In the entries below, how many lines hold the word "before"? Answer with the number only.

----- Data for this exercise

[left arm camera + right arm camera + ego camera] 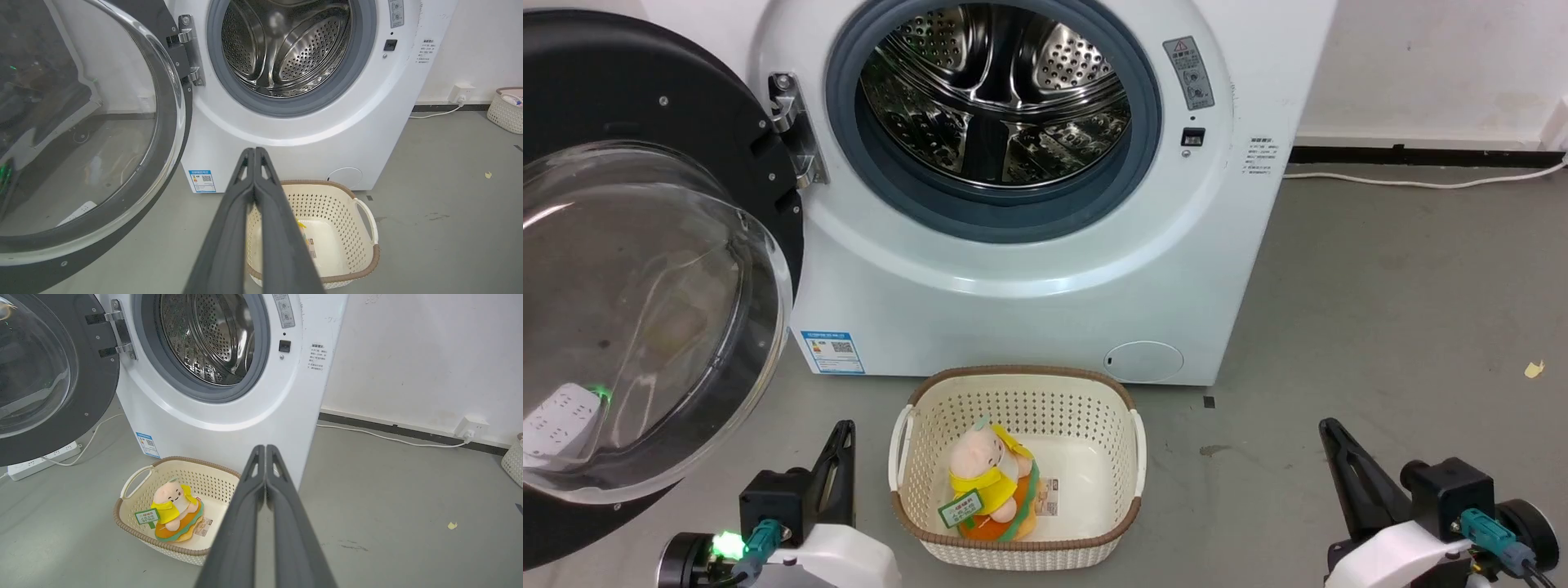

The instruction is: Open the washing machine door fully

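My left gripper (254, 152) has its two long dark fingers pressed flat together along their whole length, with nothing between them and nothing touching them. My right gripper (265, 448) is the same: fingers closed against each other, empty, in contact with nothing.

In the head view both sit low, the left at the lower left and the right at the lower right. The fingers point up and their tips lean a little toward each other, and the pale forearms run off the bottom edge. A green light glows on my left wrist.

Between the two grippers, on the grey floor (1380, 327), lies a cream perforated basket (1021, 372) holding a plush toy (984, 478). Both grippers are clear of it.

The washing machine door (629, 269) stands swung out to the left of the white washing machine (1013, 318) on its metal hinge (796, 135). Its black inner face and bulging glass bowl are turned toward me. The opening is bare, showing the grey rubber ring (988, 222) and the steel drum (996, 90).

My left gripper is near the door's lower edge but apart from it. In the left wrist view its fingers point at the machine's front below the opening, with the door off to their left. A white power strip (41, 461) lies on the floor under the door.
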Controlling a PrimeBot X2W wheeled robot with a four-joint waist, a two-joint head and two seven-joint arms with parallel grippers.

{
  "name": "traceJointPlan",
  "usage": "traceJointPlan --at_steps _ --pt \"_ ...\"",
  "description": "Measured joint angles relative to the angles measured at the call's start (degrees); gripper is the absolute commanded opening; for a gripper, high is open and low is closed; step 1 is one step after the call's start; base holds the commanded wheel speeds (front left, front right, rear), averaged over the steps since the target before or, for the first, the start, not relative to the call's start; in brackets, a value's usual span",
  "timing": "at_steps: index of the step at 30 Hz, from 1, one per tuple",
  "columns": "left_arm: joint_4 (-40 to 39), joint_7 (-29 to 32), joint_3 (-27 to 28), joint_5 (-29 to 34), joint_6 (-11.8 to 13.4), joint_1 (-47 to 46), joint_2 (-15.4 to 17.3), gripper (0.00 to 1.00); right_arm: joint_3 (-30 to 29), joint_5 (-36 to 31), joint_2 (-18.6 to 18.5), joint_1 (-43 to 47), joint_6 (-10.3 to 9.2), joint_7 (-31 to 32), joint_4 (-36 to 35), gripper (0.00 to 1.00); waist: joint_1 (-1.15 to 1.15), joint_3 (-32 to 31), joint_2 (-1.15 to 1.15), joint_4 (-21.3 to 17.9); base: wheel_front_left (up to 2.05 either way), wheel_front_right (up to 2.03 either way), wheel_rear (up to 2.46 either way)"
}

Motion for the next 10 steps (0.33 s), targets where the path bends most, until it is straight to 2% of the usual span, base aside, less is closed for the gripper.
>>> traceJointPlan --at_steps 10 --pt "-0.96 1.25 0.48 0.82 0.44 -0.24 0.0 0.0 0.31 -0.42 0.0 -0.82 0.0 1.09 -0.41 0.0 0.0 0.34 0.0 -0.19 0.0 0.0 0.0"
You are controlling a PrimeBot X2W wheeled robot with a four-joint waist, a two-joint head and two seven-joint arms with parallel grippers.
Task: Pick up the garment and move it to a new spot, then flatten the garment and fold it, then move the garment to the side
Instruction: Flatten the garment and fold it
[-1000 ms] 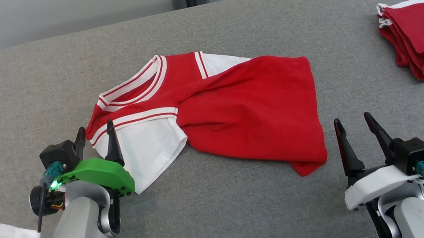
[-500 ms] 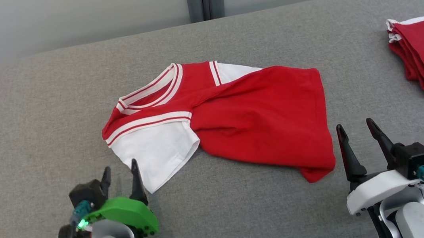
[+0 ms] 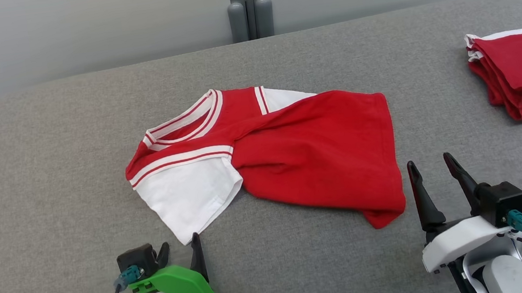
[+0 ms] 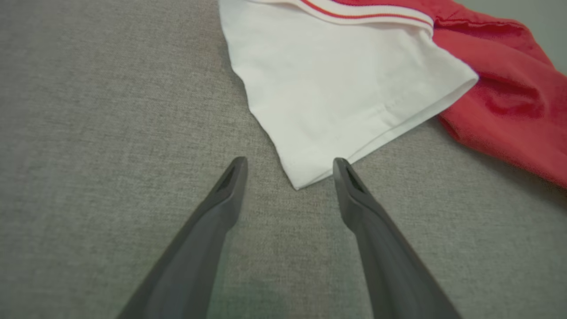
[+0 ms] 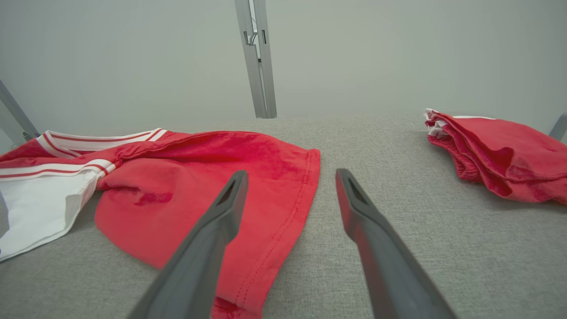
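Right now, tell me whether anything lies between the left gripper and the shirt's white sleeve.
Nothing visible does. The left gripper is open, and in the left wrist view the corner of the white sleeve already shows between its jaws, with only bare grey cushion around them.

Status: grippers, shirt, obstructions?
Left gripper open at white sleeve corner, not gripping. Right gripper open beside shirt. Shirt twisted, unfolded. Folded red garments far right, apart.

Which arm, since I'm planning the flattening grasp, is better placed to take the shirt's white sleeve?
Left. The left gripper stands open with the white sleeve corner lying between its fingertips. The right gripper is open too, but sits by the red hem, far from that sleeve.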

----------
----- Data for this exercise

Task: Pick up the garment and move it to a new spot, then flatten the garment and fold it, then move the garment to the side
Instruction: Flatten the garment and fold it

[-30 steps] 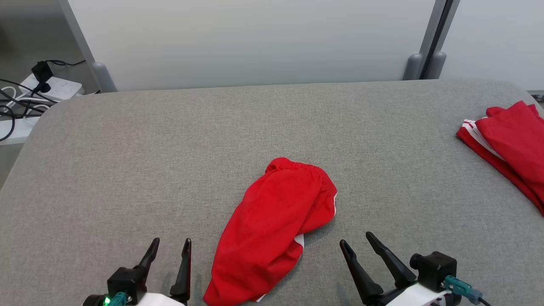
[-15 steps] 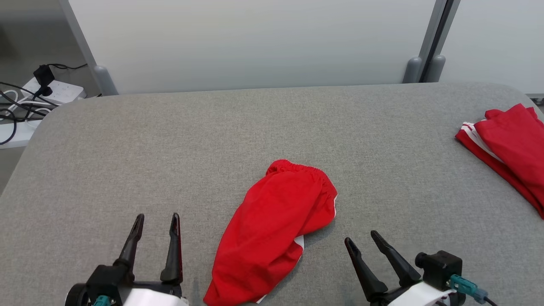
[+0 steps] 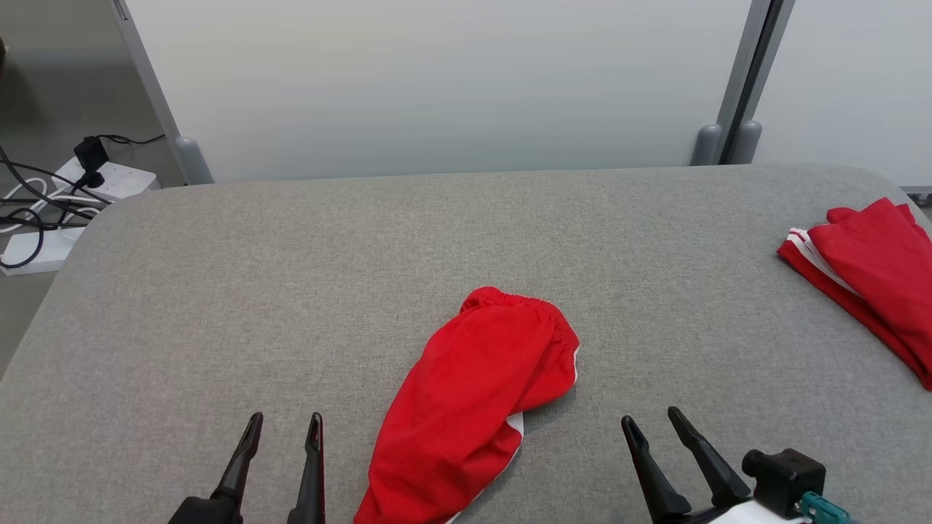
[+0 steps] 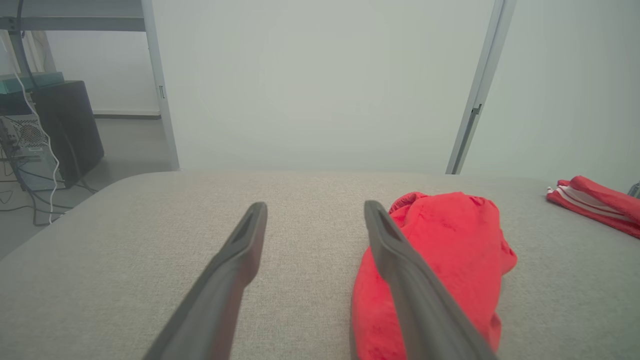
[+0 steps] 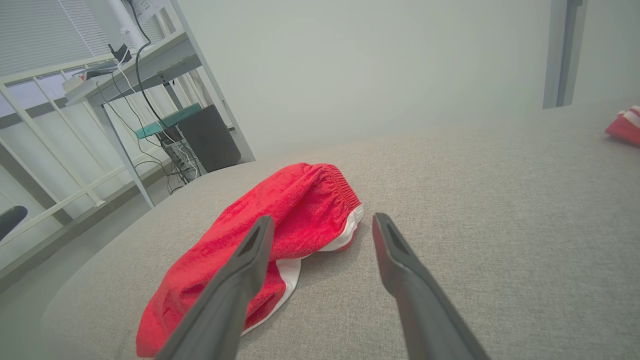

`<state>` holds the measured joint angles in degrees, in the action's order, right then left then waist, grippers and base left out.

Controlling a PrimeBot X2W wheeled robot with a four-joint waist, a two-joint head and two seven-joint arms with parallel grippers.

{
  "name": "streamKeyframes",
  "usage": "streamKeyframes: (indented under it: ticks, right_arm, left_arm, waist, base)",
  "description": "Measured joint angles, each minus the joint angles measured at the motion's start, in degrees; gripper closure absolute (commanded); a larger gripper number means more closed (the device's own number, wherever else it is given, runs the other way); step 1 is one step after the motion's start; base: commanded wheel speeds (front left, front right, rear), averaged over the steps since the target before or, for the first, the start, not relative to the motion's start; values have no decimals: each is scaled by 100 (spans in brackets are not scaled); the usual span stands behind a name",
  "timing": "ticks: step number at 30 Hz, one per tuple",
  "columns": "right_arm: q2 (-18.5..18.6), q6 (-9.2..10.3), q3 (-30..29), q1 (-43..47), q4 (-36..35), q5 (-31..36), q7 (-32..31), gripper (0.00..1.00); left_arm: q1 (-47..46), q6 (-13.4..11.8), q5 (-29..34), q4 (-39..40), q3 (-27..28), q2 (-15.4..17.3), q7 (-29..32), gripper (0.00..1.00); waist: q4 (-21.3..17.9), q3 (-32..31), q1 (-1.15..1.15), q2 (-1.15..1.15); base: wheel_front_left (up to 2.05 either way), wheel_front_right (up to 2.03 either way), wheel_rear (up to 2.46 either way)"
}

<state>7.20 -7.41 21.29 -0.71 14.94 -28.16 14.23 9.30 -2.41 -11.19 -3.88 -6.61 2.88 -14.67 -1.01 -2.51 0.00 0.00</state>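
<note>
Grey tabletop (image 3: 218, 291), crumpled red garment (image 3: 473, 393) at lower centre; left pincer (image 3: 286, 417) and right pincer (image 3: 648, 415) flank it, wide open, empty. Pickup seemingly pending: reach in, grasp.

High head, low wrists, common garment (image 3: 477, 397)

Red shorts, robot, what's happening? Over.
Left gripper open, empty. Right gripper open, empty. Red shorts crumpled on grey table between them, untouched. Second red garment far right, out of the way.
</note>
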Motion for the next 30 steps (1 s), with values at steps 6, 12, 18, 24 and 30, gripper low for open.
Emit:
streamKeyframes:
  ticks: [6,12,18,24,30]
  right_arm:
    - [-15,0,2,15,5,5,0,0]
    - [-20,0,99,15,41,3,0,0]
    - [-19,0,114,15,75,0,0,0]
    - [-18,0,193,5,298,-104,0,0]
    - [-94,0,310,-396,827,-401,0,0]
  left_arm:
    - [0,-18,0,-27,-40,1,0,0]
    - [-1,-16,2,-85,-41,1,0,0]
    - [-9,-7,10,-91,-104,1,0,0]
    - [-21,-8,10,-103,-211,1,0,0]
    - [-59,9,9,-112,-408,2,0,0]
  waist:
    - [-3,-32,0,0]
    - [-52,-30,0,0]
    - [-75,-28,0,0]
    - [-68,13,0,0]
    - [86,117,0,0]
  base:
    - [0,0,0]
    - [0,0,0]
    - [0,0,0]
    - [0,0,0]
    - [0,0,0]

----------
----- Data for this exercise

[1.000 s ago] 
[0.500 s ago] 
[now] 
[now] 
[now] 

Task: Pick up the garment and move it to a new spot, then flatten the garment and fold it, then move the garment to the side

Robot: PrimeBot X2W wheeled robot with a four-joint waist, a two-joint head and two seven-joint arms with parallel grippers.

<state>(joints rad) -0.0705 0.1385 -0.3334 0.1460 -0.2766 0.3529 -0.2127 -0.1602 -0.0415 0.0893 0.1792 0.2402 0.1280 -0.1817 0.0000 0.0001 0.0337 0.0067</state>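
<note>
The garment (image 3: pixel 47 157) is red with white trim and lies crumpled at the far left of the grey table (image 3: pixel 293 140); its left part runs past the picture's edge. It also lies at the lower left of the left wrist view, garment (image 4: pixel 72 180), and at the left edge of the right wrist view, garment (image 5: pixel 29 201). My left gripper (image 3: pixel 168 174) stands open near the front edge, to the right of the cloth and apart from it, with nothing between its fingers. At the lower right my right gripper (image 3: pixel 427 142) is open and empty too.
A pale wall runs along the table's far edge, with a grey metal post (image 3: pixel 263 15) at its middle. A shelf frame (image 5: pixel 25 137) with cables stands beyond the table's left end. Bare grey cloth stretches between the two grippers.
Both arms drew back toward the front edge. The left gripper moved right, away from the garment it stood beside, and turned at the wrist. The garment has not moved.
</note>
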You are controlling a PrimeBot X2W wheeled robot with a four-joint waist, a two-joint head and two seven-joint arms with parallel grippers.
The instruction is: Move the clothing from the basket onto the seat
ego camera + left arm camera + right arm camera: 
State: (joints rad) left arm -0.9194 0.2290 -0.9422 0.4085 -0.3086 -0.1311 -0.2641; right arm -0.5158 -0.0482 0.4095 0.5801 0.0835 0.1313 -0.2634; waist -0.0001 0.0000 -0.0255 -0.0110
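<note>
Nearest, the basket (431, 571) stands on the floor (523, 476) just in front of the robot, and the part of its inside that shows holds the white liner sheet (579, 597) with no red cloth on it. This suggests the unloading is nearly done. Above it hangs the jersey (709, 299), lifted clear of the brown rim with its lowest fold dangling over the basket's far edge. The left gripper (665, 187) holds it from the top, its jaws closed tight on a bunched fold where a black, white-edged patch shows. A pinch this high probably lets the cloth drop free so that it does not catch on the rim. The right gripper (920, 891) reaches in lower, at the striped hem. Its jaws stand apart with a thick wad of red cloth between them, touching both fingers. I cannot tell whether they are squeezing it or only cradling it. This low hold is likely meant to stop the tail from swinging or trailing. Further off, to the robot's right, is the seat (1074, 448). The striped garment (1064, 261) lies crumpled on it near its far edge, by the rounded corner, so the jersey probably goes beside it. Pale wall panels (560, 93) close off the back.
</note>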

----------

Final answer: 2